WORK REQUEST :: The expected response is the complete listing below, restated exactly, with its pictures omitted.

COLLECTED DATA ::

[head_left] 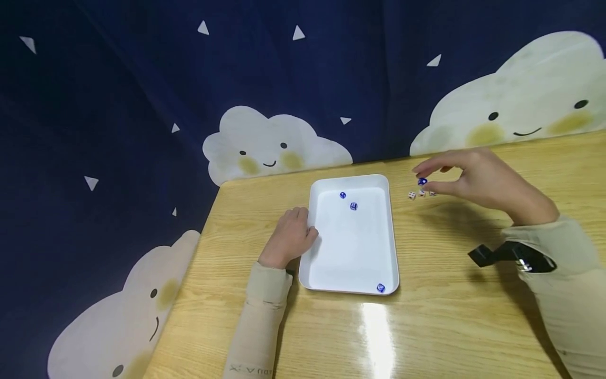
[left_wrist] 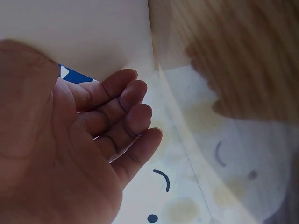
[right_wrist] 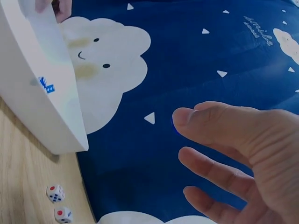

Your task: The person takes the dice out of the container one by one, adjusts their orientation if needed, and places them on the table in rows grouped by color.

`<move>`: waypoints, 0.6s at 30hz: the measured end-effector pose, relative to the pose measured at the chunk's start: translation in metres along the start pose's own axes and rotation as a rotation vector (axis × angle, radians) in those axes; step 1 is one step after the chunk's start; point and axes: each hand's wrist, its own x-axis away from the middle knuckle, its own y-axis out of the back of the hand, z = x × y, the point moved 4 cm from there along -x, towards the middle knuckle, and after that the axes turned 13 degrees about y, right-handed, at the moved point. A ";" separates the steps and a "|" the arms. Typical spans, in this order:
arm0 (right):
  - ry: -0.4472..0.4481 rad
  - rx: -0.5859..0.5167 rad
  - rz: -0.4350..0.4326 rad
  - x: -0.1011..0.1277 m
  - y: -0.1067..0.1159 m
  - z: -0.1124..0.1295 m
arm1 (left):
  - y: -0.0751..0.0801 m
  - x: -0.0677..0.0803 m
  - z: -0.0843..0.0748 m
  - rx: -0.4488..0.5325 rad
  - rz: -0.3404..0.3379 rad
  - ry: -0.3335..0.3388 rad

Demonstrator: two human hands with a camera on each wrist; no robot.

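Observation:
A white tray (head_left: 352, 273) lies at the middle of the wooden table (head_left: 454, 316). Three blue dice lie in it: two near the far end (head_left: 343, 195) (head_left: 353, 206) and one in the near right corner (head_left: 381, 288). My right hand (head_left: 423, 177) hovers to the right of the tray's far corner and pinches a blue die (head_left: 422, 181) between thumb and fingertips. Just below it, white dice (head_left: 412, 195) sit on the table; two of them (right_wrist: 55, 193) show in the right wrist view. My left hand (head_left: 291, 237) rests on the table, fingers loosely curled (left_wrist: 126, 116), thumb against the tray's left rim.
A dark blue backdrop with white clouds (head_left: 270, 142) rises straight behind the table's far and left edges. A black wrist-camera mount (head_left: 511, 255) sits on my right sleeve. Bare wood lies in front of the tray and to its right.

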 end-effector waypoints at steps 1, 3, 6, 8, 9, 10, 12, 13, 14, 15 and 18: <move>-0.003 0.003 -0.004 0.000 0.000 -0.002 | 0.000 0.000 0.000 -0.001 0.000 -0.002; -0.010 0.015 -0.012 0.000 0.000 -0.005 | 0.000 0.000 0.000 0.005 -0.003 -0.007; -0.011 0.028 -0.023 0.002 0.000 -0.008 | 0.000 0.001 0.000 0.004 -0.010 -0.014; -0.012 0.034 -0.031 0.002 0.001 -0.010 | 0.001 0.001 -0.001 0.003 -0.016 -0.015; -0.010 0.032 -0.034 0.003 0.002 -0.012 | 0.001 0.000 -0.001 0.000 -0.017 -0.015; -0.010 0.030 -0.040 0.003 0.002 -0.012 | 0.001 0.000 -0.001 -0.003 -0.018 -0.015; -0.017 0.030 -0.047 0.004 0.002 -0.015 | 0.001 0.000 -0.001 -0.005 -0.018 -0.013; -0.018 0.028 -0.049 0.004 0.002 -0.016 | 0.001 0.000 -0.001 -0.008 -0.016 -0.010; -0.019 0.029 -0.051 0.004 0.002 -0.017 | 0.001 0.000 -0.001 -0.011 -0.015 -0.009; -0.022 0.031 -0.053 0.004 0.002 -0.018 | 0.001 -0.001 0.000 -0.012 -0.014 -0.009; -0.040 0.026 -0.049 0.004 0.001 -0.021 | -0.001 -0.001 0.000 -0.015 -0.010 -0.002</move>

ANSWER TO THIS EXERCISE ::
[head_left] 
[left_wrist] 
[right_wrist] 

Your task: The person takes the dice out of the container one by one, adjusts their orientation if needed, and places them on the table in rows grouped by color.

`<move>`: waypoints, 0.6s at 30hz: the measured end-effector pose, relative to the pose measured at the chunk's start: translation in metres along the start pose's own axes and rotation as a rotation vector (axis × angle, radians) in those axes; step 1 is one step after the chunk's start; point and axes: each hand's wrist, its own x-axis away from the middle knuckle, its own y-axis out of the back of the hand, z = x × y, the point moved 4 cm from there along -x, towards the middle knuckle, and after that the axes turned 13 degrees about y, right-handed, at the moved point. A ";" separates the steps and a "|" the arms. Typical spans, in this order:
arm0 (right):
  - ry: -0.4472..0.4481 rad
  - rx: -0.5859..0.5167 rad
  - rz: -0.4350..0.4326 rad
  - x: -0.1011..0.1277 m
  - y: -0.1067..0.1159 m
  - z: -0.1124..0.1295 m
arm1 (left):
  - y: -0.0751..0.0801 m
  - x: -0.0677..0.0803 m
  - z: -0.0843..0.0748 m
  - rx: -0.4488..0.5325 rad
  - rz: -0.3404..0.3379 rad
  - ry: -0.3335..0.3388 rad

Demonstrator: two human hands with a camera on each wrist; no robot.

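Observation:
A white tray (head_left: 352, 273) lies at the middle of the wooden table (head_left: 454, 316). Three blue dice lie in it: two near the far end (head_left: 343, 195) (head_left: 353, 206) and one in the near right corner (head_left: 381, 288). My right hand (head_left: 423, 177) hovers to the right of the tray's far corner and pinches a blue die (head_left: 422, 181) between thumb and fingertips. Just below it, white dice (head_left: 412, 195) sit on the table; two of them (right_wrist: 55, 193) show in the right wrist view. My left hand (head_left: 291, 237) rests on the table, fingers loosely curled (left_wrist: 126, 116), thumb against the tray's left rim.
A dark blue backdrop with white clouds (head_left: 270, 142) rises straight behind the table's far and left edges. A black wrist-camera mount (head_left: 511, 255) sits on my right sleeve. Bare wood lies in front of the tray and to its right.
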
 end-effector waypoints at steps 1, 3, 6, 8, 9, 10, 12, 13, 14, 15 and 18: <move>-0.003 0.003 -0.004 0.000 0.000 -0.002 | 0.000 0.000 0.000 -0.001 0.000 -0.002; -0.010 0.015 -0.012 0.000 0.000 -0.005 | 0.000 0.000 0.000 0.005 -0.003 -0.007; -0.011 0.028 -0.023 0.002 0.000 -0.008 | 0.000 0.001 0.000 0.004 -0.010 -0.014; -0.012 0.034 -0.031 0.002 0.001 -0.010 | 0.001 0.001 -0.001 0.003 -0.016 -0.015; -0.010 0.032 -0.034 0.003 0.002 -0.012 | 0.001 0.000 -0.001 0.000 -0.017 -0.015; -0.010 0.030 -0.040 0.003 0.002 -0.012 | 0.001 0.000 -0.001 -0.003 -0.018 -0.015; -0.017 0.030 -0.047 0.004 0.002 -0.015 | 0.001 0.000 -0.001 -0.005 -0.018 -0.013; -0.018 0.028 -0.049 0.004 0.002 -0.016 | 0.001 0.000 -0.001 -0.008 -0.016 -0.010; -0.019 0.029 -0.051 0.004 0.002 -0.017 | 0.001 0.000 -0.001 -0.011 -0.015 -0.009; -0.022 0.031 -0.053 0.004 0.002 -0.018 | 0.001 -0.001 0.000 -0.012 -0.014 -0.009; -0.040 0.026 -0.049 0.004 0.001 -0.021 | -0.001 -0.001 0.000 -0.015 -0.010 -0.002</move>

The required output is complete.